TASK PROMPT: The response must restate the data exactly, with nothing left out.

____

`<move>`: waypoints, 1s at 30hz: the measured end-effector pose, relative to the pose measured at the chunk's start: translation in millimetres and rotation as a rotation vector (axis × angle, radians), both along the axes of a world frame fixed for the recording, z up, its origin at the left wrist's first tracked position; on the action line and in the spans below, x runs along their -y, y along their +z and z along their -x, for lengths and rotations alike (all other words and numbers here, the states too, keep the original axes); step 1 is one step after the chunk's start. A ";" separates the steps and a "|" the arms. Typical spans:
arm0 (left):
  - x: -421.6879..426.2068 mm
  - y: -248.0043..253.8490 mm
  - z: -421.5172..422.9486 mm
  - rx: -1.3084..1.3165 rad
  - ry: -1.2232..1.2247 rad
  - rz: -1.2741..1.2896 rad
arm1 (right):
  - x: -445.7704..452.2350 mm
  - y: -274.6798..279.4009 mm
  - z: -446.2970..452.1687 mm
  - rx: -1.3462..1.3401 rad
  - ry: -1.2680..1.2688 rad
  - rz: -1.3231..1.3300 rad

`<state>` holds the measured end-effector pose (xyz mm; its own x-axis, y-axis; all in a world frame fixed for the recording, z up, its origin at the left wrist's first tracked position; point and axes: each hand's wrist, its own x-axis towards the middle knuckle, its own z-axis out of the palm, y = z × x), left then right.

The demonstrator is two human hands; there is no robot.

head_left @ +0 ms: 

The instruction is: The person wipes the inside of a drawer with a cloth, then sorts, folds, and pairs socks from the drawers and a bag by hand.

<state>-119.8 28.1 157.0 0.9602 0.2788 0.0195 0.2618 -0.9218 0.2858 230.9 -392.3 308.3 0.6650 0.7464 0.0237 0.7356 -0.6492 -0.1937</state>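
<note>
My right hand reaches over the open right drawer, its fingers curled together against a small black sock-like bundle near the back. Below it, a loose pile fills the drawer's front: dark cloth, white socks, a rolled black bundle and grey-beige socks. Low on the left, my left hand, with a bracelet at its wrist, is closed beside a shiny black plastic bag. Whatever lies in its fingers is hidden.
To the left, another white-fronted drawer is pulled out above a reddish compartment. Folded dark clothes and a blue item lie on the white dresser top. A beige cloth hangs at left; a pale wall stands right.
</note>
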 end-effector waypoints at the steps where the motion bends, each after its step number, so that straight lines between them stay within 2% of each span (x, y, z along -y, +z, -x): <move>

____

FINISHED TASK:
`<move>`: waypoints, 1s at 30hz: the measured end-effector pose, relative to the pose measured at the chunk's start: translation in millimetres and rotation as a rotation vector (axis × angle, radians), both along the axes of a world frame fixed for the recording, z up, its origin at the left wrist's first tracked position; on the action line and in the spans below, x runs along their -y, y along their +z and z along their -x, for lengths and rotations alike (all other words and numbers here, the states too, keep the original axes); step 1 is one step after the chunk's start. A ";" separates the steps and a "|" the arms. Typical spans:
arm0 (left):
  - x: -421.6879..426.2068 mm
  - y: -248.0043..253.8490 mm
  - z: -421.5172..422.9486 mm
  - rx: -1.3084..1.3165 rad
  - ry: -1.2232..1.2247 rad
  - rz: -1.2741..1.2896 rad
arm1 (right):
  - x: -445.7704..452.2350 mm
  - y: -274.6798..279.4009 mm
  - z: -446.2970..452.1687 mm
  - rx: -1.3462..1.3401 rad
  - ry: -1.2680..1.2688 rad
  - rz: -1.3231..1.3300 rad

`<state>` holds the measured end-effector pose (xyz mm; its own x-axis, y-axis; all in a world frame fixed for the recording, z up, its origin at the left wrist's first tracked position; point and axes: each hand's wrist, its own x-axis towards the middle knuckle, its own z-axis out of the palm, y = z × x), left then right.

The demonstrator is two human hands; there is no robot.

head_left @ +0 ms: 

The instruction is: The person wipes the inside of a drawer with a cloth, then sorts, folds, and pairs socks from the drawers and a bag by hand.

<state>-119.8 28.1 157.0 0.9602 0.2788 0.0195 0.2618 -0.9218 0.2858 230.9 -392.3 308.3 0.6650 0.7464 0.0237 0.7356 -0.6492 -0.1937</state>
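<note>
My right hand reaches over the open right drawer, its fingers curled together against a small black sock-like bundle near the back. Below it, a loose pile fills the drawer's front: dark cloth, white socks, a rolled black bundle and grey-beige socks. Low on the left, my left hand, with a bracelet at its wrist, is closed beside a shiny black plastic bag. Whatever lies in its fingers is hidden.
To the left, another white-fronted drawer is pulled out above a reddish compartment. Folded dark clothes and a blue item lie on the white dresser top. A beige cloth hangs at left; a pale wall stands right.
</note>
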 end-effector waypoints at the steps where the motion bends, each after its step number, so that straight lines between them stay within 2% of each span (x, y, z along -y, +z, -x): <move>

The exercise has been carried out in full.